## What the task asks
Below are some records. Reproduce them exactly from their first line through the line with "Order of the", inclusive.

(Data entries)

>>

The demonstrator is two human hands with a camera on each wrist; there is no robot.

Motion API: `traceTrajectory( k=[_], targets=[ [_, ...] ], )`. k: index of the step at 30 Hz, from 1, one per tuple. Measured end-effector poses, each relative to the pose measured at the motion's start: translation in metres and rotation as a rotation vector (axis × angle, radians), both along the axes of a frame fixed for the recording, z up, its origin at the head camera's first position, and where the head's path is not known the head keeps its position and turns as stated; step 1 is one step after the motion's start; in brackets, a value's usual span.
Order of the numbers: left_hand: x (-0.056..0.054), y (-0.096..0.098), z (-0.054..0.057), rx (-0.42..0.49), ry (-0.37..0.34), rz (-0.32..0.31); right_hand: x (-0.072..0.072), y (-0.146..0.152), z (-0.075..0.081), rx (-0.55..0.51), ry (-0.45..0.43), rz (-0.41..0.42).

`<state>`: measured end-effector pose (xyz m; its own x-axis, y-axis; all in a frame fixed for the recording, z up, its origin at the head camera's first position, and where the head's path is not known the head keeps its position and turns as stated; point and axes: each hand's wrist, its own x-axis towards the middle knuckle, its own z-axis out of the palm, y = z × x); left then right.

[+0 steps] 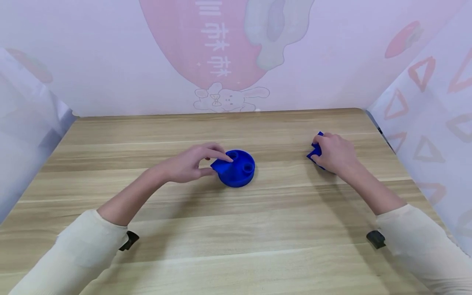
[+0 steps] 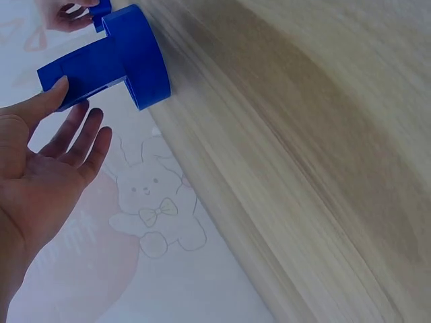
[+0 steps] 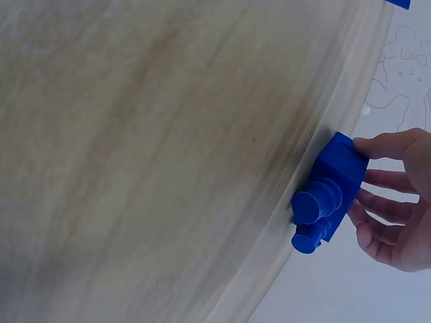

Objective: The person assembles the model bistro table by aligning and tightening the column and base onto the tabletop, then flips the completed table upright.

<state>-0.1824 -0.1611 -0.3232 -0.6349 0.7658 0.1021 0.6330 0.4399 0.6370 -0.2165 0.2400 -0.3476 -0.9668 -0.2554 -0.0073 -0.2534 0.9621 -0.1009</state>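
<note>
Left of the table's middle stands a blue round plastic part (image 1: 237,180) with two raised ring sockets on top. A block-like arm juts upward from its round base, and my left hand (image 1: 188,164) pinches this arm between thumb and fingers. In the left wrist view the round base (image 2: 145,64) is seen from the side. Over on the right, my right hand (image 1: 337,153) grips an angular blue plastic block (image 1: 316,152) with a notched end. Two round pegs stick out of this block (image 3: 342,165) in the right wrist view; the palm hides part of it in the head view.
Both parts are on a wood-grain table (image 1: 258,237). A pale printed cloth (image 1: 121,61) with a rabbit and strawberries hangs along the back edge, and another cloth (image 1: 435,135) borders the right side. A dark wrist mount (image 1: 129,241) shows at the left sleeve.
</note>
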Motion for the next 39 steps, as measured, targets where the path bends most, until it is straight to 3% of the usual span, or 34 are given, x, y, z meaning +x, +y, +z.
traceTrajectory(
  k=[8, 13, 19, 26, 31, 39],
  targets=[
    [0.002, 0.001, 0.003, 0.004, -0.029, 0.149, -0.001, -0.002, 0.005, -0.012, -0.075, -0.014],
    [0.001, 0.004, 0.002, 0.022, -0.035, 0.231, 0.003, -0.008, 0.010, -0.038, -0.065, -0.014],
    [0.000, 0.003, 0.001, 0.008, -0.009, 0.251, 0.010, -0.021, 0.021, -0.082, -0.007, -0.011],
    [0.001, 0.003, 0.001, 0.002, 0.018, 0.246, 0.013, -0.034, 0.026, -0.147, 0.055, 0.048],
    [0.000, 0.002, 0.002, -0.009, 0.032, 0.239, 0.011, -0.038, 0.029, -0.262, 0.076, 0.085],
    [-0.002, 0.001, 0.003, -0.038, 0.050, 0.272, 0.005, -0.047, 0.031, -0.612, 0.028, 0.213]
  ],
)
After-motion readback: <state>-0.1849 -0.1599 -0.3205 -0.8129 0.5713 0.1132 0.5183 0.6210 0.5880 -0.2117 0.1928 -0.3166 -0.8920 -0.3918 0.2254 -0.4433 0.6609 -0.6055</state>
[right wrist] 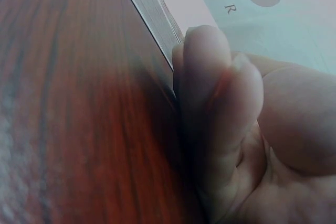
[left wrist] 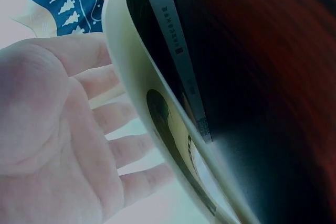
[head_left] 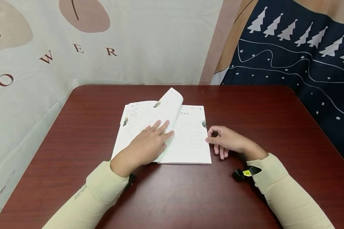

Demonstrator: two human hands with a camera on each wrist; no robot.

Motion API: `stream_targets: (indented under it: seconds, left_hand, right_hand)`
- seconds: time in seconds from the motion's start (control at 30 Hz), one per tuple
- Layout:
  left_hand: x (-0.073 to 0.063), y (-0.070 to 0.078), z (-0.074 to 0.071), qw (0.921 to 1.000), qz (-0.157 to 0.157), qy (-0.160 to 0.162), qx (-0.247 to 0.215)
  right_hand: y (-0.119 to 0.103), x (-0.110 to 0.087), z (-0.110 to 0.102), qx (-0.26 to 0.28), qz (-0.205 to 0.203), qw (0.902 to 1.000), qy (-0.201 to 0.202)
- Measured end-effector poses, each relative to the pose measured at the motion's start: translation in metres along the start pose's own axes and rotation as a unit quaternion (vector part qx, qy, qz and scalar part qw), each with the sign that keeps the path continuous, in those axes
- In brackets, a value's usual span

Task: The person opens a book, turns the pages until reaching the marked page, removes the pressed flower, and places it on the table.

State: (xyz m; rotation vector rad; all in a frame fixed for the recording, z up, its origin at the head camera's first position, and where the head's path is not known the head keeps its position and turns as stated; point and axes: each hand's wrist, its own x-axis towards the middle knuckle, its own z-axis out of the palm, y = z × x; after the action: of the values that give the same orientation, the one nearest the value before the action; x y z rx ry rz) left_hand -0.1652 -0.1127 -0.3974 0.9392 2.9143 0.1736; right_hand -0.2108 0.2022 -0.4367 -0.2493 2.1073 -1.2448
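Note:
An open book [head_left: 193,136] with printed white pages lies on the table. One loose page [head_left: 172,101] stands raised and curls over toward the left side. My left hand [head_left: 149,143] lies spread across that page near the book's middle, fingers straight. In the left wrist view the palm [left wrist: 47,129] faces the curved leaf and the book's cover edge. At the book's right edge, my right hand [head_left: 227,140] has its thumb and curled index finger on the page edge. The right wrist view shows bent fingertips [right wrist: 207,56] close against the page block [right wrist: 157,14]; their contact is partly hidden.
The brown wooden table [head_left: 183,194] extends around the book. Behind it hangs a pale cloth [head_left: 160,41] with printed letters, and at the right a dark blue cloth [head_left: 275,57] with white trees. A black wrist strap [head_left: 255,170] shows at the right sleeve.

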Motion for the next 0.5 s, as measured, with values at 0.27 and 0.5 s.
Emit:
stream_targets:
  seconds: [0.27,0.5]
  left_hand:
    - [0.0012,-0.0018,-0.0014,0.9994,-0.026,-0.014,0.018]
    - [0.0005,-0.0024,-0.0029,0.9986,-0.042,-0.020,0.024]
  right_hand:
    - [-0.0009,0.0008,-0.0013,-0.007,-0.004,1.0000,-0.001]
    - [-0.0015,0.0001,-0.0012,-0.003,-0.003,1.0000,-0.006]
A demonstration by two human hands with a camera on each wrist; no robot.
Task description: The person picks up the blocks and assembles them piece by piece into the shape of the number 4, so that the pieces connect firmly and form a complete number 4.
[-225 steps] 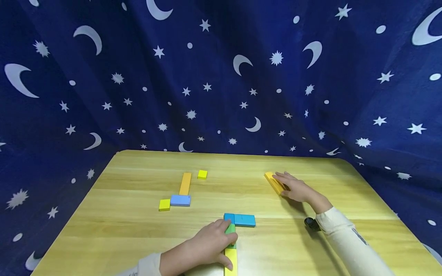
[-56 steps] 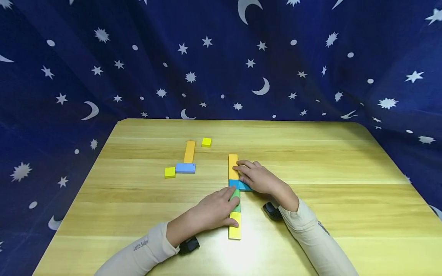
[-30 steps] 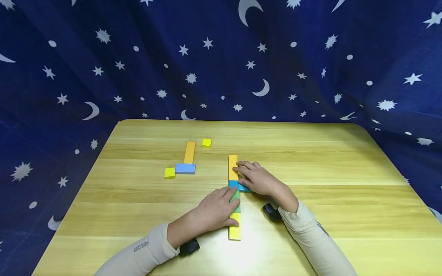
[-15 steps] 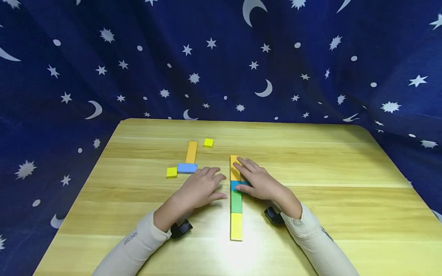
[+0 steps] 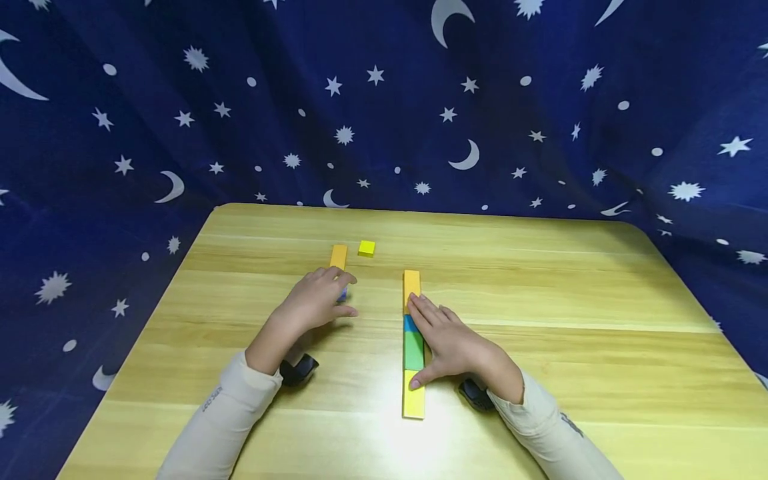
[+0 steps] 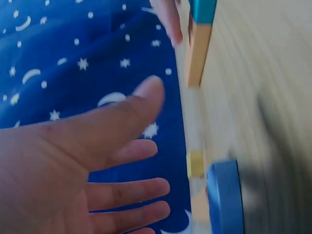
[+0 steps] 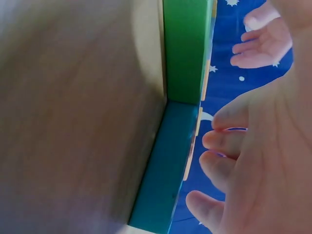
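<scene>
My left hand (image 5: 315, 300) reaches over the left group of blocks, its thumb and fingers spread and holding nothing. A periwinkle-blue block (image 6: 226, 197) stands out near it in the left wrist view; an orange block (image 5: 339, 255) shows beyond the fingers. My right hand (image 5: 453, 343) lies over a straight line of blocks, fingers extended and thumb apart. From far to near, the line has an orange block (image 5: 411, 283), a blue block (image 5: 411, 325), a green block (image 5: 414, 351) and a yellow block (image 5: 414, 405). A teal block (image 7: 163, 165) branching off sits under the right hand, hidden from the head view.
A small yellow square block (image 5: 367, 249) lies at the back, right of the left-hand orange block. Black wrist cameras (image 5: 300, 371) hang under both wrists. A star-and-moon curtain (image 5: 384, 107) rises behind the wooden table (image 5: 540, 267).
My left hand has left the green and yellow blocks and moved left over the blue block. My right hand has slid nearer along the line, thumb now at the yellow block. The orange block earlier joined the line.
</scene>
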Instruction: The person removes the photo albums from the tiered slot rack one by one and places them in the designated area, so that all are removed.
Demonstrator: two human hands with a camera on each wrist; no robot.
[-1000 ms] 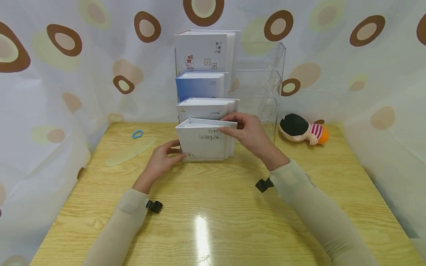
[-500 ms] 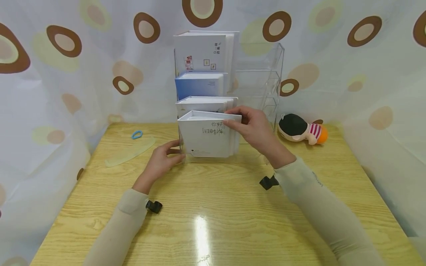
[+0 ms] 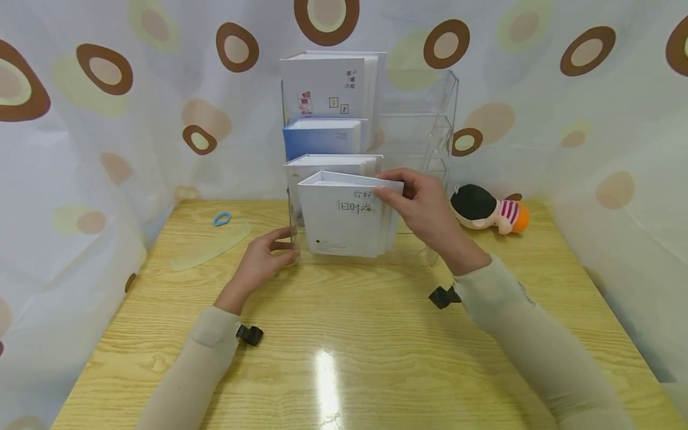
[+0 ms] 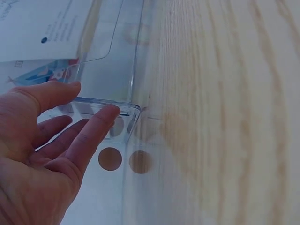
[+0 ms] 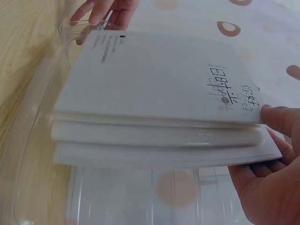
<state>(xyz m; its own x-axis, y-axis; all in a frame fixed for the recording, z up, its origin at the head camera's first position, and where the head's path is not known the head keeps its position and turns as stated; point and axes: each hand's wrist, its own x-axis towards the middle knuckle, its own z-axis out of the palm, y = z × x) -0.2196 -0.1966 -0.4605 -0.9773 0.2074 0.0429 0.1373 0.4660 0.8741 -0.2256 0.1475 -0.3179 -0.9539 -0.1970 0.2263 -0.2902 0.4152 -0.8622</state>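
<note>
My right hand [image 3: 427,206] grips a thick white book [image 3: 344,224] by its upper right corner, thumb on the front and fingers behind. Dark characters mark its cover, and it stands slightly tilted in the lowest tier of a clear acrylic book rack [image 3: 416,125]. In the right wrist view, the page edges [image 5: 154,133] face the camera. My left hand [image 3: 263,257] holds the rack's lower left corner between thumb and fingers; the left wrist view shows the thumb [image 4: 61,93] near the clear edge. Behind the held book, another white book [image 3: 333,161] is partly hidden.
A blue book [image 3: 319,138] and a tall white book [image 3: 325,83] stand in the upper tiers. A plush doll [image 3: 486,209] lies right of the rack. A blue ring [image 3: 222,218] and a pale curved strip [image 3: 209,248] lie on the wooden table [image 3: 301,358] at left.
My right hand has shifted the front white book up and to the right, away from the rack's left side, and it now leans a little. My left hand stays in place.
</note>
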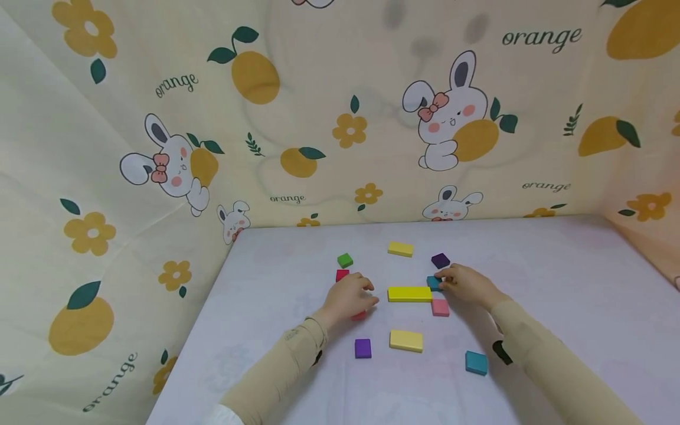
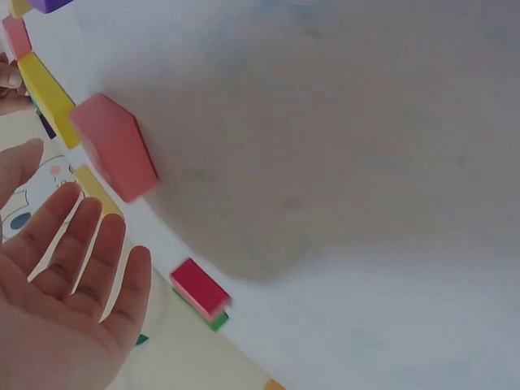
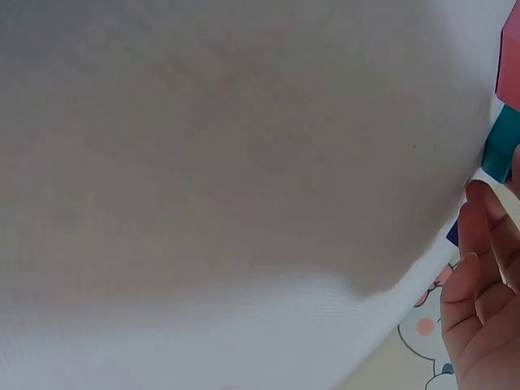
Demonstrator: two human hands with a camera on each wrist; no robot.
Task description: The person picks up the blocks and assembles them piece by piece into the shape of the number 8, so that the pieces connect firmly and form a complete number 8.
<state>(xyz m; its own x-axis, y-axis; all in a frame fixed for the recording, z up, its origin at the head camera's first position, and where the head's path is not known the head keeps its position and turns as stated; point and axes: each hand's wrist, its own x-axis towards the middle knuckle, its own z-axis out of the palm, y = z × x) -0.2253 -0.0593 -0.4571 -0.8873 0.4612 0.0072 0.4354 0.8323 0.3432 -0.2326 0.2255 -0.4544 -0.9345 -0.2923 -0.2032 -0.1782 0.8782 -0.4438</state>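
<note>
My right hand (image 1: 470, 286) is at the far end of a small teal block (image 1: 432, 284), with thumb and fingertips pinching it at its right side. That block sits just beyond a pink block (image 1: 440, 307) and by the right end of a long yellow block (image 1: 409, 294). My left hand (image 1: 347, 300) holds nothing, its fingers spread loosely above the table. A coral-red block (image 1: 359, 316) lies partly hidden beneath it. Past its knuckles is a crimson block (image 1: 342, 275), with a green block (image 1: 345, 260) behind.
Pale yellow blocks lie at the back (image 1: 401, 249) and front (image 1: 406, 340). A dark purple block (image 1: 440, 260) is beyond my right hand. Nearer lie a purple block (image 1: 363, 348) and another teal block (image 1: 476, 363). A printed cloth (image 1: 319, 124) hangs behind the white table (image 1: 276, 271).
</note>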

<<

## Task result
The demonstrator is two human hands with a camera on each wrist; there is no robot.

Motion API: `traceTrajectory( k=[_], targets=[ [_, ...] ], )`. k: index of the step at 30 Hz, from 1, one per tuple. Measured end-effector poses, each relative to the pose measured at the motion's start: translation in metres and rotation as a rotation vector (axis × angle, radians), both along the axes of a frame fixed for the recording, z up, its origin at the head camera's first position, and where the head's path is not known the head keeps its position and turns as stated; step 1 is one step after the motion's start; in brackets, a value's usual span.
Order of the numbers: left_hand: x (-0.056..0.054), y (-0.096..0.098), z (-0.054..0.057), rx (-0.42..0.49), ry (-0.37..0.34), rz (-0.32..0.31); right_hand: x (-0.072..0.072), y (-0.146..0.152), z (-0.075..0.081), rx (-0.55..0.51), ry (-0.45..0.43), rz (-0.41..0.42).

That is the complete answer.